(Assignment): For the entries that follow, produce an exact copy with no pictures in it.

---------- Records for the task ----------

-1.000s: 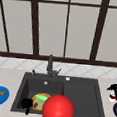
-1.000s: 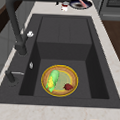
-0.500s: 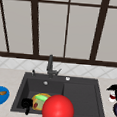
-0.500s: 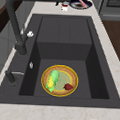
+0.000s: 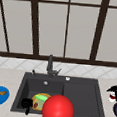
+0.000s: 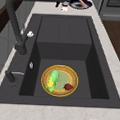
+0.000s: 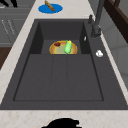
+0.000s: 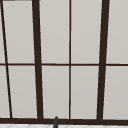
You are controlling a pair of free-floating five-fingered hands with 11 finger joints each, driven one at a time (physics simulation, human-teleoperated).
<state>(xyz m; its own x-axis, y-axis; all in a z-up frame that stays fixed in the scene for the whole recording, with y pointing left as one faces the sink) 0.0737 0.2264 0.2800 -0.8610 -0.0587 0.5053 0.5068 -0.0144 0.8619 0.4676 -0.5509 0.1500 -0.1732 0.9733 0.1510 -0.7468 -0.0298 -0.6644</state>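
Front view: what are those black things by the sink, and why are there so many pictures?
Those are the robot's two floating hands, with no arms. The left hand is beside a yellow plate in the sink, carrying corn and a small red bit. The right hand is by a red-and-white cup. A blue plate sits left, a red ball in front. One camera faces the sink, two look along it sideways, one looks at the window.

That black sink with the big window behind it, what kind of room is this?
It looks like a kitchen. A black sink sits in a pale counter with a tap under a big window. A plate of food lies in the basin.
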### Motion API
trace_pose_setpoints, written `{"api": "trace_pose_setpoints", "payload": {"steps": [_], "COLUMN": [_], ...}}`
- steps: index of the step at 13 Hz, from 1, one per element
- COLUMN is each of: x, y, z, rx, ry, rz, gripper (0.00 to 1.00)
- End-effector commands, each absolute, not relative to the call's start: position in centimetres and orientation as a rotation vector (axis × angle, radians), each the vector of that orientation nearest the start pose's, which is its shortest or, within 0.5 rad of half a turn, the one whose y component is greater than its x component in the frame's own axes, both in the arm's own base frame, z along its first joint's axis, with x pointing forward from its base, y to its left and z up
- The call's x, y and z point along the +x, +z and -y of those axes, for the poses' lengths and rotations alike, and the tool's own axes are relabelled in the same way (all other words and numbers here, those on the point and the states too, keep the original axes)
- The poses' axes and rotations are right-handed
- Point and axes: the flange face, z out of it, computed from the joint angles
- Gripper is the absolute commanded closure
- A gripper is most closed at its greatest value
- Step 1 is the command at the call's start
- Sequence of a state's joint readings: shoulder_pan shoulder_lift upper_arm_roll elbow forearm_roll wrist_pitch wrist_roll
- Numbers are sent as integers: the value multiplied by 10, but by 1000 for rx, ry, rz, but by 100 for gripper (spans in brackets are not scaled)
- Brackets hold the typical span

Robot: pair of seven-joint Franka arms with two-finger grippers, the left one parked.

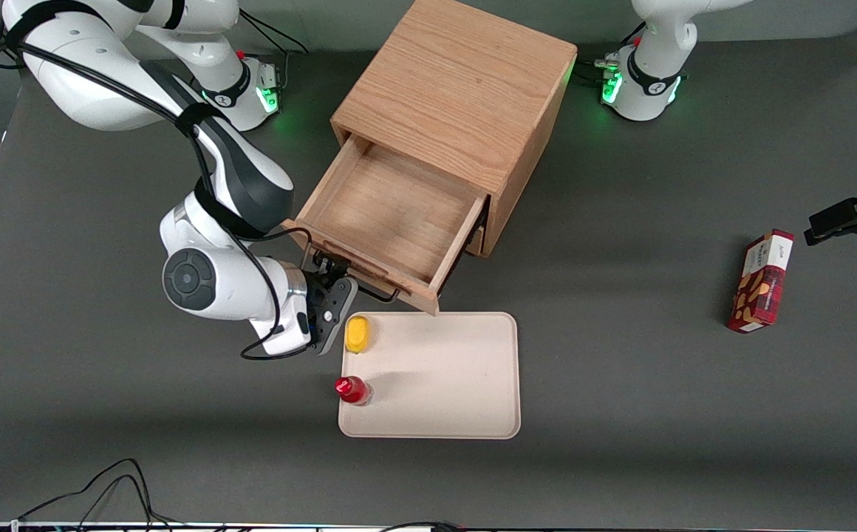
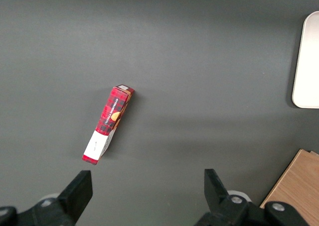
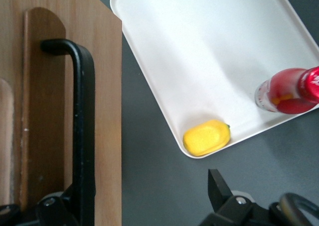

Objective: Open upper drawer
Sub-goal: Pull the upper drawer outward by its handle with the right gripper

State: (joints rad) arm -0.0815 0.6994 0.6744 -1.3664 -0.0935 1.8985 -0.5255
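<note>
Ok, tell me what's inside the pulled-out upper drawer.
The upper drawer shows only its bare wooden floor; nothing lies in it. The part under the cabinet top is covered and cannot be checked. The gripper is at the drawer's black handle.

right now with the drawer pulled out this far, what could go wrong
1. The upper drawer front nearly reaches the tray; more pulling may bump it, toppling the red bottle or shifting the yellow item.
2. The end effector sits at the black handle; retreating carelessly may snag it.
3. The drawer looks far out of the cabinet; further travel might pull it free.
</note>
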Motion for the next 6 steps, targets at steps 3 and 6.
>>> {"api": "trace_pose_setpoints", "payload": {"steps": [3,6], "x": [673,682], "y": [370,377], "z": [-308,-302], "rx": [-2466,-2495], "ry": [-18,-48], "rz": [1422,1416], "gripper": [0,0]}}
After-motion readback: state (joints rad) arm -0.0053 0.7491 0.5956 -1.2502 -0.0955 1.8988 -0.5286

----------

(Written response):
-1.000s: 
-1.000s: 
-0.500s: 
-0.500s: 
+0.000s: 
+0.000s: 
+0.000s: 
+0.000s: 
You are controlling a pair of free-floating five-fingered hands with 11 finger joints each, driven one at a time (physics simulation, human-teleoperated).
<state>(xyz m; its own x-axis, y-axis; all in a z-up frame that stays fixed in the scene for the whole recording, with y pointing left as one faces the sink) 0.0737 0.2264 0.2800 -0.8610 -0.0587 0.5053 0.5068 -0.0144 0.8619 0.4676 -0.5509 0.1500 -0.1732 0.9733 0.1510 -0.7468 -0.0298 -0.6644</state>
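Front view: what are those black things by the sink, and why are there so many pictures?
Those are the robot's two floating hands, with no arms. The left hand is beside a yellow plate in the sink, carrying corn and a small red bit. The right hand is by a red-and-white cup. A blue plate sits left, a red ball in front. One camera faces the sink, two look along it sideways, one looks at the window.

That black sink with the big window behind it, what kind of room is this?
It looks like a kitchen. A black sink sits in a pale counter with a tap under a big window. A plate of food lies in the basin.
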### Motion API
trace_pose_setpoints, written `{"api": "trace_pose_setpoints", "payload": {"steps": [_], "COLUMN": [_], ...}}`
- steps: index of the step at 13 Hz, from 1, one per element
- COLUMN is each of: x, y, z, rx, ry, rz, gripper (0.00 to 1.00)
- End-effector commands, each absolute, not relative to the call's start: position in centimetres and orientation as a rotation vector (axis × angle, radians), each the vector of that orientation nearest the start pose's, which is its shortest or, within 0.5 rad of half a turn, the one whose y component is greater than its x component in the frame's own axes, both in the arm's own base frame, z along its first joint's axis, with x pointing forward from its base, y to its left and z up
- The call's x, y and z point along the +x, +z and -y of those axes, for the poses' lengths and rotations alike, and the tool's own axes are relabelled in the same way (all other words and numbers here, those on the point and the states too, keep the original axes)
- The poses' axes and rotations are right-handed
- Point and axes: the flange face, z out of it, computed from the joint angles
- Gripper is the absolute commanded closure
- A gripper is most closed at its greatest value
- Step 1 is the command at the call's start
- Sequence of a state's joint readings: shoulder_pan shoulder_lift upper_arm_roll elbow forearm_roll wrist_pitch wrist_roll
- Numbers are sent as integers: the value multiplied by 10, but by 1000 for rx, ry, rz, but by 100 for gripper (spans in brackets are not scaled)
- Brackets hold the typical span

Robot: pair of seven-joint Franka arms with two-finger grippers, the left one parked.


Objective: Open upper drawer
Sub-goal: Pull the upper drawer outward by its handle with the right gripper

State: (joints rad) arm -0.0815 0.6994 0.6744 -1.3664 -0.0935 1.8985 -0.5255
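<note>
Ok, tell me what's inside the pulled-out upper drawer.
The upper drawer shows only its bare wooden floor; nothing lies in it. The part under the cabinet top is covered and cannot be checked. The gripper is at the drawer's black handle.

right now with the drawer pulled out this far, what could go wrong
1. The upper drawer front nearly reaches the tray; more pulling may bump it, toppling the red bottle or shifting the yellow item.
2. The end effector sits at the black handle; retreating carelessly may snag it.
3. The drawer looks far out of the cabinet; further travel might pull it free.
</note>
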Motion for the next 6 steps, targets at steps 3 and 6.
>>> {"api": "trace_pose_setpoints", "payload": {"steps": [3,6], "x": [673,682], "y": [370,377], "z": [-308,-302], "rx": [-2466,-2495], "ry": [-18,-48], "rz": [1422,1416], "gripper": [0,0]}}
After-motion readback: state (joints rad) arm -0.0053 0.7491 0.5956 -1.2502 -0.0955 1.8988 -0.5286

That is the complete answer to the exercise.